Les explications d'un arbitre sur les nouvelles règles sur les rucks

Trois changements majeurs. Le premier concerne le porteur de balle au sol. "Une fois plaqué, il ne peut plus travailler et faire par exemple un 'extra roll', rouler une fois sur soi en direction de l'en-but adverse, ou bien essayer d'avancer un peu au sol avant de libérer son ballon, observe Raynal.

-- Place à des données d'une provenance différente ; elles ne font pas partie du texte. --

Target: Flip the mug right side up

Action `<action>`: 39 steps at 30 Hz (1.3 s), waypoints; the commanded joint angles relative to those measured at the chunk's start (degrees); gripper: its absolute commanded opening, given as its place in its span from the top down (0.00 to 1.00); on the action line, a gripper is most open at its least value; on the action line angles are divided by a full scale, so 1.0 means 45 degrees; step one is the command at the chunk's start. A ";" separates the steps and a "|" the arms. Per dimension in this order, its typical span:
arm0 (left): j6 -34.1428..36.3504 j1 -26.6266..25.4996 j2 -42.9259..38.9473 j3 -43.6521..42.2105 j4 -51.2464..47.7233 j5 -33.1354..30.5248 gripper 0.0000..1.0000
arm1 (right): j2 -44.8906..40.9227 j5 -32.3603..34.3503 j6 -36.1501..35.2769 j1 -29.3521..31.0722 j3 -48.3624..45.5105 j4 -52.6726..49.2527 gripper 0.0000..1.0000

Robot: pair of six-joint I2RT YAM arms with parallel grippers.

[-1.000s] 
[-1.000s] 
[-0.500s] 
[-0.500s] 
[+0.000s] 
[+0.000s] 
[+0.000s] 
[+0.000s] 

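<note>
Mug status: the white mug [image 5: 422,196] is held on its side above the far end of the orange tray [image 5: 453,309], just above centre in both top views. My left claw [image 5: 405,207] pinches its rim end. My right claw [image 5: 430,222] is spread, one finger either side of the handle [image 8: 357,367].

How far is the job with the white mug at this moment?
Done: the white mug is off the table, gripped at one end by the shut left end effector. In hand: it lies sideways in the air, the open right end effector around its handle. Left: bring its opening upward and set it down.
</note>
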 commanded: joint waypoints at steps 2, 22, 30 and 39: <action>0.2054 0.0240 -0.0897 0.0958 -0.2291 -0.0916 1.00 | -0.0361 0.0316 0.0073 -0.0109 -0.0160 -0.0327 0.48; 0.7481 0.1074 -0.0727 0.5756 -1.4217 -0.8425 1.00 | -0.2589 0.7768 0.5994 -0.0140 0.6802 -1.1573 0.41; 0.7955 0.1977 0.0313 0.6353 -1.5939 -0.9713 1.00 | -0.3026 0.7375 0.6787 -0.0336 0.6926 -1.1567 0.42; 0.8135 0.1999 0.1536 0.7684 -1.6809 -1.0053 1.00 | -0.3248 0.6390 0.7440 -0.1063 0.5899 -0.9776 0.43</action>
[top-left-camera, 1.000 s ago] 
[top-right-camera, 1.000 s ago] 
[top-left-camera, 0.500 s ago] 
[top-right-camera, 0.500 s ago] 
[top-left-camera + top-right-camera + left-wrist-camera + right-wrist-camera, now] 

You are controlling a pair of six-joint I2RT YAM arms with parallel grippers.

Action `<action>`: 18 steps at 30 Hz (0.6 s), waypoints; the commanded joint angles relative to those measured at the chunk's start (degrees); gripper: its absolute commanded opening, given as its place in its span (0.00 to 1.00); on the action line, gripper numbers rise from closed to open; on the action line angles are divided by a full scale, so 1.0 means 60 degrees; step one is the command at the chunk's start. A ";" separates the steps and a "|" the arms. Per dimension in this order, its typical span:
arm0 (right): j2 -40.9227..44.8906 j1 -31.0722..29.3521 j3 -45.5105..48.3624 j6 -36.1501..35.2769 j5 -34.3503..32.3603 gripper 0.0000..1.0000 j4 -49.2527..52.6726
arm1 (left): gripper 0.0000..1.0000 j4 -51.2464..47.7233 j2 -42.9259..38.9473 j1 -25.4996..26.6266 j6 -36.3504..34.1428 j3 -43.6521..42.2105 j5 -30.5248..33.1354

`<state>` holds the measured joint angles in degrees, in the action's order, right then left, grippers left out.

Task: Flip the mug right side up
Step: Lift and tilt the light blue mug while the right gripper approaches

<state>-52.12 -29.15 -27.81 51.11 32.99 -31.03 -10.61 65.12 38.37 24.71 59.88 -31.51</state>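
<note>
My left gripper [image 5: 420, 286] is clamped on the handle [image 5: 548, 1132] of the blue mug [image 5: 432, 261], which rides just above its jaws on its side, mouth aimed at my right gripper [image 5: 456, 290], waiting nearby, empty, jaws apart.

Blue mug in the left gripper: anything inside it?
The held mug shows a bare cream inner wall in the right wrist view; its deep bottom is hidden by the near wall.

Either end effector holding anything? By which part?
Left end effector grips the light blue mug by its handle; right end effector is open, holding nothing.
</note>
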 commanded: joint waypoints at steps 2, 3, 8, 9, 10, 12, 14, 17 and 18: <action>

C'est désormais interdit et puni d'une pénalité." Le seul mouvement qui est autorisé est donc de présenter le ballon vers son camp.

Avantage au gratteur

Le deuxième concerne le gratteur. "Le règlement disait jusqu'à présent que le 'gratteur devait survivre au déblayage pour gagner la pénalité', rappelle Mathieu Raynal. C'est-à-dire que le gratteur mettait les mains sur le ballon, mais on laissait quand même le temps au déblayeur de travailler sur le gratteur. Si le déblayeur gagnait le combat et sortait le gratteur, le jeu se poursuivait. Désormais, à partir du moment où le gratteur debout sur ses pieds attaque le ballon avec les deux mains puis tire une fois sur le ballon et que ce dernier ne lui revient pas, le gratteur gagne la pénalité. Qu'un éventuel déblayage soit gagnant ou pas n'entre plus en ligne de compte. Et il y aura beaucoup moins de tolérance pour un porteur de ballon le gardant un peu de temps en étant au sol."

Enfin, le troisième changement majeur s'attaque aux plongeons sur les joueurs au sol. Avec une idée claire: la tolérance zéro. "Le point d'entrée du déblayage sera primordial, analyse Raynal. C'est à dire que seule l'entrée axiale sera tolérée, tout autre entrée sera pénalisée."